Our customers often spend significant time cleaning incoming raw data before it can be ingested into clean, structured tables. With LitenAI, these tasks can be performed simply by using natural language prompts. The agent reads the files, removes or modifies entries, and converts the data into the desired table structure or schema before writing it to a persistent table. This process reduces manual effort for engineers and empowers non-engineers to accomplish the same tasks effortlessly.

Previously, customers struggled to get precise answers from their AI chat tools — responses were too broad and failed to take context into account. In this solution, we ingest data into the LitenAI Smart Lake, and the LitenAI Agentic Flow completes the data processing based on customer requests.

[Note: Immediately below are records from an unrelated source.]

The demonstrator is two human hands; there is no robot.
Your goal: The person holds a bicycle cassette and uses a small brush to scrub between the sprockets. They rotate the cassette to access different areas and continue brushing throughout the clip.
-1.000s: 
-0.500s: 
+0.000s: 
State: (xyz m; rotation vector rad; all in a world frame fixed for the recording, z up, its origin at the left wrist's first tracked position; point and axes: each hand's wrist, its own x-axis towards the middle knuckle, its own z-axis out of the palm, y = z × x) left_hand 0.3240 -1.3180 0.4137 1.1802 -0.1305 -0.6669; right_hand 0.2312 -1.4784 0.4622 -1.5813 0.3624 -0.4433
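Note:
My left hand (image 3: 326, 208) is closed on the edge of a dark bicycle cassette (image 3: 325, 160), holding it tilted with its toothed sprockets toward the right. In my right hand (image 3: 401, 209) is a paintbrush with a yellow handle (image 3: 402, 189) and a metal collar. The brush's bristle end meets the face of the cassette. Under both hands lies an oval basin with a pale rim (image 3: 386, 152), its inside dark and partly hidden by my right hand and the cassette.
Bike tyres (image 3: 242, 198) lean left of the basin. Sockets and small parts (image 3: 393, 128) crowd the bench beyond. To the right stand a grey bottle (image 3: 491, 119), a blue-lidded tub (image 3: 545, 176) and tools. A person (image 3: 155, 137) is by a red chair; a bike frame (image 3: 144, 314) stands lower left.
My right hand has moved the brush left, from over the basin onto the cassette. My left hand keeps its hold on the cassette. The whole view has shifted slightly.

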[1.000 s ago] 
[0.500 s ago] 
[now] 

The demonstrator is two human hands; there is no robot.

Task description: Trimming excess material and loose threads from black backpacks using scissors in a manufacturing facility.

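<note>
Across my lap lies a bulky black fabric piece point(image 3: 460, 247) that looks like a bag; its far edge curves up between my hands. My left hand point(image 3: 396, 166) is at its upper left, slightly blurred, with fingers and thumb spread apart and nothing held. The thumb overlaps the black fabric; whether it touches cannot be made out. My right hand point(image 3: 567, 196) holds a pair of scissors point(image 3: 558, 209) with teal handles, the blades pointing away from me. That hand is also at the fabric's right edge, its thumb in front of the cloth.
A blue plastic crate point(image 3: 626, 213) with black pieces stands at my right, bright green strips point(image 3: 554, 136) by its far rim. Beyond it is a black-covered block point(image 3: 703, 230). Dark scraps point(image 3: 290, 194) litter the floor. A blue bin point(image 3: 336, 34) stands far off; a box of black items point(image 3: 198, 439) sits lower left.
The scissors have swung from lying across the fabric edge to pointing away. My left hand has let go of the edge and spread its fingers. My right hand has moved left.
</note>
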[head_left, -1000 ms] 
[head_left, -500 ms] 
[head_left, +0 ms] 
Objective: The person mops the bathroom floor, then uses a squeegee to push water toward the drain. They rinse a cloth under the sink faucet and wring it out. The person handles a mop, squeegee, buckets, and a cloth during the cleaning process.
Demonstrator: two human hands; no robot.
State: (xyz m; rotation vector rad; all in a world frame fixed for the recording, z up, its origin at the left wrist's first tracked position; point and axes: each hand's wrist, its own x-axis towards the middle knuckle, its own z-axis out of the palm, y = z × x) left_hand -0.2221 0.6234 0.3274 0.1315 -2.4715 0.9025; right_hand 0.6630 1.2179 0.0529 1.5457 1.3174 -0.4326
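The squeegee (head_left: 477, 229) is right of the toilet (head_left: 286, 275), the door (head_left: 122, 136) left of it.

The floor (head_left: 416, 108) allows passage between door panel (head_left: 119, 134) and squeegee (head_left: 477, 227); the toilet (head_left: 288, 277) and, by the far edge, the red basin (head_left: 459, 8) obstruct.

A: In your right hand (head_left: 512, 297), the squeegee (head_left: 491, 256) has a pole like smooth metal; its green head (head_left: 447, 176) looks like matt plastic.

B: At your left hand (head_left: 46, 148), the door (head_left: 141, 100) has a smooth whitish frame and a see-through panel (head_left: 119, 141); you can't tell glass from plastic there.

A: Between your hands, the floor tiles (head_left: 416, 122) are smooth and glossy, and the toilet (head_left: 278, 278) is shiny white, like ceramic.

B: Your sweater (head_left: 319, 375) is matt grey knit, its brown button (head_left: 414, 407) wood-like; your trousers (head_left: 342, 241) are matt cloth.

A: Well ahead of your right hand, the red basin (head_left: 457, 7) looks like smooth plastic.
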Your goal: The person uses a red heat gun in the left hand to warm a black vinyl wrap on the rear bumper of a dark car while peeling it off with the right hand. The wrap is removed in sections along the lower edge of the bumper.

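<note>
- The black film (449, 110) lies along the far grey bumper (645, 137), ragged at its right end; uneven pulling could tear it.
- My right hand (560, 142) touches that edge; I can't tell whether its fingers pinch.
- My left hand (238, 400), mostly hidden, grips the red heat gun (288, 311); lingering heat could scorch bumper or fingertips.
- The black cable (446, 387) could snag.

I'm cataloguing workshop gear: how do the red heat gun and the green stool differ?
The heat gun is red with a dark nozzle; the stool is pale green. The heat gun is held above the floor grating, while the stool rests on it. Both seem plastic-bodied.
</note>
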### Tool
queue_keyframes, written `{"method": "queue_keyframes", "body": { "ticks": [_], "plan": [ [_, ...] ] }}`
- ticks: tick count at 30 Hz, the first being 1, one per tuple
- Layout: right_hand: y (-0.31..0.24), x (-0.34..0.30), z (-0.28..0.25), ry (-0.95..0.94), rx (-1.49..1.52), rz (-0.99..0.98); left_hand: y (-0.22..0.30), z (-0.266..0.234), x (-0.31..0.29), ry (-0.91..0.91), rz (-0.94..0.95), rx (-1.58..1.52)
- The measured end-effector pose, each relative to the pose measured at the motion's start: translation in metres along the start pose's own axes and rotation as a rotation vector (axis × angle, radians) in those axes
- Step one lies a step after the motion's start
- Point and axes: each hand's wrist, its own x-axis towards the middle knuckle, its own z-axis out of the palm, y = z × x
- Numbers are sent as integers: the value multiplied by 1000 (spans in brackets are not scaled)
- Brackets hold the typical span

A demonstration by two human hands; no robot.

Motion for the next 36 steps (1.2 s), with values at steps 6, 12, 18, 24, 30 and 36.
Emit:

In this blog, we demonstrate how this works through a chat interface, but it can also be used programmatically in notebooks via the litenai package.
LitenAI is available now on demand. Please contact us to try it out now.
In the smartlake, there are two tables one containing raw menu and another one cleaned up. The tables can be created when a file is ingested, or it can be created using LitenAI smart lake. Scroll down to see the lake details.
Below are the general steps showing how raw data can be cleaned and loaded:
Data table structures
We will start by reading the raw and JSON files into the Smart Lake. For this demonstration, I’ve created a new lake called menus, where all related tables and data will reside.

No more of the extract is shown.